→ YOUR INSTRUCTIONS
What you need to produce from the material below is an exact transcription of the lines from the one with "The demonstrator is" through the one with "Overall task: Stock", both included, and no other line.

*** Opening of DATA FOR THIS TASK ***

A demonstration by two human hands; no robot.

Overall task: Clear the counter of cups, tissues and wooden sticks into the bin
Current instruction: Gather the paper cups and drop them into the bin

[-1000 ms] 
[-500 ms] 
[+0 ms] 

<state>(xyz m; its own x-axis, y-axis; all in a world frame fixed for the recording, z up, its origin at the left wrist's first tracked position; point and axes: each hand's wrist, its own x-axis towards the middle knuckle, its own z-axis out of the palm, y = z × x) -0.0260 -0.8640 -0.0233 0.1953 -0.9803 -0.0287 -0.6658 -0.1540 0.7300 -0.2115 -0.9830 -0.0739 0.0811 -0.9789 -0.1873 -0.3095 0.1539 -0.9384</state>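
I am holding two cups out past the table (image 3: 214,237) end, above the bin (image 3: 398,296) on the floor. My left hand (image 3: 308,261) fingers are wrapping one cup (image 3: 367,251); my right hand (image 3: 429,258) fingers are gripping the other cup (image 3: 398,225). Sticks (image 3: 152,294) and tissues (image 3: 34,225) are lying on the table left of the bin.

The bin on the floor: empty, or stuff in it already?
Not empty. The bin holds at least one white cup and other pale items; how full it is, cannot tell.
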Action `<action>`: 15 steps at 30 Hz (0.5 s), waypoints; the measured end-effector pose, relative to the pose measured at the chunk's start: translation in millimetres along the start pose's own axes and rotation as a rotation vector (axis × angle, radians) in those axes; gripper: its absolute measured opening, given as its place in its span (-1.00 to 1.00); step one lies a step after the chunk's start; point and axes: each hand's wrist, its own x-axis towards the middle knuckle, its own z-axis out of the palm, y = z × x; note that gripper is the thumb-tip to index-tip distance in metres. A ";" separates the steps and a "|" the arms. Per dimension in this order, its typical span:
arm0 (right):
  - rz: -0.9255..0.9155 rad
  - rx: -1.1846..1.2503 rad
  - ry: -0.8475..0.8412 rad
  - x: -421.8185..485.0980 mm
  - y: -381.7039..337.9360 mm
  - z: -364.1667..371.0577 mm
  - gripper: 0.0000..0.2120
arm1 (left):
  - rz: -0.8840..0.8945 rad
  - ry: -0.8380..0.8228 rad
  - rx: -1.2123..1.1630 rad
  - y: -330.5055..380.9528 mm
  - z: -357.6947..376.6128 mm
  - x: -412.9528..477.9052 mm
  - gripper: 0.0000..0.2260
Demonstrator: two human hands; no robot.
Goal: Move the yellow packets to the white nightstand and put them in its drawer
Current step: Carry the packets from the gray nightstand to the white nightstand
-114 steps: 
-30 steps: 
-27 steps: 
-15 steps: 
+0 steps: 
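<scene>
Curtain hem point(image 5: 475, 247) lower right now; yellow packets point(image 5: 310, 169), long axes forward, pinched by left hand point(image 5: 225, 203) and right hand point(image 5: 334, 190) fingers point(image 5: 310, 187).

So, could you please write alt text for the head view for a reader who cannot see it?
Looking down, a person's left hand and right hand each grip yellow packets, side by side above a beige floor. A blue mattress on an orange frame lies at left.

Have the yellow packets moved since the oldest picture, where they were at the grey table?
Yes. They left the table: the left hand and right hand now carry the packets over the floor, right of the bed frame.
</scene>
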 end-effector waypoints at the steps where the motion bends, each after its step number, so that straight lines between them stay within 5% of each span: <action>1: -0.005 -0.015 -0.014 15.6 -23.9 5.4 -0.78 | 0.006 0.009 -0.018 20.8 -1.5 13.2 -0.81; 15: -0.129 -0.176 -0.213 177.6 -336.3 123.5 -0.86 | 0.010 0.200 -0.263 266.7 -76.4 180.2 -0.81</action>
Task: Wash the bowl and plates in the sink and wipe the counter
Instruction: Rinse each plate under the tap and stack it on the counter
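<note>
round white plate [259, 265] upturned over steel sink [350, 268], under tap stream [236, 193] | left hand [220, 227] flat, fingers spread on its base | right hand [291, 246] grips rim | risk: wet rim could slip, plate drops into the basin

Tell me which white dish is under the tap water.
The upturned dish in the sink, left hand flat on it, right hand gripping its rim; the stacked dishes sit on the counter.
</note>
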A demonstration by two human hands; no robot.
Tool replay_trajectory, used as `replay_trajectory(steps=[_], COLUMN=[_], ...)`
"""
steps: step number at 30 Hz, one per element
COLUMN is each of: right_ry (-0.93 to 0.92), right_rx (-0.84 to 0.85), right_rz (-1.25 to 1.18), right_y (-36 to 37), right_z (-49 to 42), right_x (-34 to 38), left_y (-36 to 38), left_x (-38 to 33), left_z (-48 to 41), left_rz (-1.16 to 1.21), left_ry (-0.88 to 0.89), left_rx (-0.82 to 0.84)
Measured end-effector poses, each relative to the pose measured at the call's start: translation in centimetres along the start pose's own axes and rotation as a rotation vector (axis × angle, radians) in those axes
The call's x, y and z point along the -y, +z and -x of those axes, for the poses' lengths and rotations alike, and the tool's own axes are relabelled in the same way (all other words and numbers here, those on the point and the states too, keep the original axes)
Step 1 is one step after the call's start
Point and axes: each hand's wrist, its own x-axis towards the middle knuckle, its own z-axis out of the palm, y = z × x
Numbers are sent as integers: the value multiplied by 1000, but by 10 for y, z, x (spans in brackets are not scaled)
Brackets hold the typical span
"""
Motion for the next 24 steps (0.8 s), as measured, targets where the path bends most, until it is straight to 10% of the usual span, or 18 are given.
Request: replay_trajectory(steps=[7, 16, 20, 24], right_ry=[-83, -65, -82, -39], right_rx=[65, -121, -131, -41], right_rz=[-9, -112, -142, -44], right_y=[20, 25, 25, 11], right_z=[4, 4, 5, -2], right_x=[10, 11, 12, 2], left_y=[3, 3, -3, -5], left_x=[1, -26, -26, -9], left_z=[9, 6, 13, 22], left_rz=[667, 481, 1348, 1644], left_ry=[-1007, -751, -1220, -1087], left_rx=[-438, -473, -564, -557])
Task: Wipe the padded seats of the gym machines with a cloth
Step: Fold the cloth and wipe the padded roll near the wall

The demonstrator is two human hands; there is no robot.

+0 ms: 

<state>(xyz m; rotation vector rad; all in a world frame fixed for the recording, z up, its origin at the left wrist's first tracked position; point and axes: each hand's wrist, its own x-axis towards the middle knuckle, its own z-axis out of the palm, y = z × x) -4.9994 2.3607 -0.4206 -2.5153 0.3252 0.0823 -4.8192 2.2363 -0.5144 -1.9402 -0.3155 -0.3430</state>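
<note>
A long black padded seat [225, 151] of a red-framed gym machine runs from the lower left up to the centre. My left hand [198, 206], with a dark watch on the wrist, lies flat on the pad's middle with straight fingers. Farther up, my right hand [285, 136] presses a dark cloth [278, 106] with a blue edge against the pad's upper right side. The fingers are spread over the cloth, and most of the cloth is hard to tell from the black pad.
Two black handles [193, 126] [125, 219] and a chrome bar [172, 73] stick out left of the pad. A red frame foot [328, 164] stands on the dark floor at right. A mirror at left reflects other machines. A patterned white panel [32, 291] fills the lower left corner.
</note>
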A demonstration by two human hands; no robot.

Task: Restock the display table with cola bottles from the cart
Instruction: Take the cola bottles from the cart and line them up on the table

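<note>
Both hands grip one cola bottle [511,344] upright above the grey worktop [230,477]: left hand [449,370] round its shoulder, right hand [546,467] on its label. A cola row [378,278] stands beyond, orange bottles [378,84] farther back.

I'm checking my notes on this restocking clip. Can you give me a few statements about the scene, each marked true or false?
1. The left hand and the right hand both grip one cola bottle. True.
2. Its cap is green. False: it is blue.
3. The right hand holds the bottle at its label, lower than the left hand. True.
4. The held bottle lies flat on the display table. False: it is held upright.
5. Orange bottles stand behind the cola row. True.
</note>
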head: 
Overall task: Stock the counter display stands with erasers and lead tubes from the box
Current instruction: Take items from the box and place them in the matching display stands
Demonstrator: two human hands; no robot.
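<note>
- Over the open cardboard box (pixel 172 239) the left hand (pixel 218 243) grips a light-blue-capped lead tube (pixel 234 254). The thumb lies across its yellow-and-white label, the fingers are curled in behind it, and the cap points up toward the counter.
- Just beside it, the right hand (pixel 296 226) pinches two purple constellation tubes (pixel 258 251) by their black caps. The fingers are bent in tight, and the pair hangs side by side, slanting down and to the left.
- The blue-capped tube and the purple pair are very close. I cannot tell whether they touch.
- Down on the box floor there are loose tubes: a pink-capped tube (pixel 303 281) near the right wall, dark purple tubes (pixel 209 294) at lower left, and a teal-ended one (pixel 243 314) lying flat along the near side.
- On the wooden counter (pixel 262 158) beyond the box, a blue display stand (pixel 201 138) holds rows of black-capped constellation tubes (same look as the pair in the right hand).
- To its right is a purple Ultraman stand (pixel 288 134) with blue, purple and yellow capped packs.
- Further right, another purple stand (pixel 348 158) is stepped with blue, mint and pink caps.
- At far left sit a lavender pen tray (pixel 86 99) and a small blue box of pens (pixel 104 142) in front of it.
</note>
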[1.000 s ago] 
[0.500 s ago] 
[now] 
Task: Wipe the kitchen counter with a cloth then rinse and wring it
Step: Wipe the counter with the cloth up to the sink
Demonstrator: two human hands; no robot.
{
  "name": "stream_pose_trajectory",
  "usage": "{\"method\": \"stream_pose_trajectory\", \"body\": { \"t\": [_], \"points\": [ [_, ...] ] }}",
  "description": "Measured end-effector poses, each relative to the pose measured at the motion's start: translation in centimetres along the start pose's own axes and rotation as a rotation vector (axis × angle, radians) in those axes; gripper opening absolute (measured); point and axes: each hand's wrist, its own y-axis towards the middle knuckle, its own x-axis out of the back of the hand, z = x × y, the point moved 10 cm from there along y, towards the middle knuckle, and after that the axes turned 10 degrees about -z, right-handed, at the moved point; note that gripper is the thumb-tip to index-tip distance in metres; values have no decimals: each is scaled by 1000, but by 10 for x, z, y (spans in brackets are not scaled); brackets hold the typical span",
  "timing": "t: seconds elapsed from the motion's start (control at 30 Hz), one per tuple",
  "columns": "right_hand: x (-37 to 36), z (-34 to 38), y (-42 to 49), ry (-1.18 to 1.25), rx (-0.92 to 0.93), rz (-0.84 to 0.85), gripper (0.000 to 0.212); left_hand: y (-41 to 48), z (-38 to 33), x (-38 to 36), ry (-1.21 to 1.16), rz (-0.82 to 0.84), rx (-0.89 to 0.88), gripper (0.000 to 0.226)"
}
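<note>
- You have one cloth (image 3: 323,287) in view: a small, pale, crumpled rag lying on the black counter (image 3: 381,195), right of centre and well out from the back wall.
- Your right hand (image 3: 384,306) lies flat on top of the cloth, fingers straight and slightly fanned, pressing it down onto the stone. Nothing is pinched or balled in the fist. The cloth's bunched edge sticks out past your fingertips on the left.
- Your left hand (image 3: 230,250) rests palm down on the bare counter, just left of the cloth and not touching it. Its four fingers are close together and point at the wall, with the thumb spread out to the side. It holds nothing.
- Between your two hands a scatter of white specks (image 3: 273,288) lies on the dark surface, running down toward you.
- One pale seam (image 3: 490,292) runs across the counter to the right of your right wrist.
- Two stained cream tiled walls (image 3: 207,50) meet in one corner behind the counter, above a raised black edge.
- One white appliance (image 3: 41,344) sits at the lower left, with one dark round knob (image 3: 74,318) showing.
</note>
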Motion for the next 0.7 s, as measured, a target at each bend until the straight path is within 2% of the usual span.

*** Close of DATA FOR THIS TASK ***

→ SOLUTION FOR THIS PROBLEM
The demonstrator is two human hands; there is no robot.

+0 ms: 

<state>(xyz m; rotation vector rad; all in a world frame fixed for the recording, z up, its origin at the left wrist's first tracked position; point and axes: each hand's wrist, its own x-axis towards the middle knuckle, its own z-axis out of the palm, y = z × x) -4.9994 2.3607 -0.4206 -2.5153 0.3252 0.0823 -4.8192 2.2363 -0.5144 -1.9402 -0.3155 -0.3430</state>
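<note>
A long black padded seat [225, 151] of a red-framed gym machine runs from the lower left up to the centre. My left hand [198, 206], with a dark watch on the wrist, lies flat on the pad's middle with straight fingers. Farther up, my right hand [285, 136] presses a dark cloth [278, 106] with a blue edge against the pad's upper right side. The fingers are spread over the cloth, and most of the cloth is hard to tell from the black pad.
Two black handles [193, 126] [125, 219] and a chrome bar [172, 73] stick out left of the pad. A red frame foot [328, 164] stands on the dark floor at right. A mirror at left reflects other machines. A patterned white panel [32, 291] fills the lower left corner.
</note>
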A demonstration by two human hands; no robot.

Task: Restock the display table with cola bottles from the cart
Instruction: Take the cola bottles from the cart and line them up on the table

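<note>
Both hands grip one cola bottle [511,344] upright above the grey worktop [230,477]: left hand [449,370] round its shoulder, right hand [546,467] on its label. A cola row [378,278] stands beyond, orange bottles [378,84] farther back.

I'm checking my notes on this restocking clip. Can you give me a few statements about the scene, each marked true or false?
1. The left hand and the right hand both grip one cola bottle. True.
2. Its cap is green. False: it is blue.
3. The right hand holds the bottle at its label, lower than the left hand. True.
4. The held bottle lies flat on the display table. False: it is held upright.
5. Orange bottles stand behind the cola row. True.
</note>
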head: 
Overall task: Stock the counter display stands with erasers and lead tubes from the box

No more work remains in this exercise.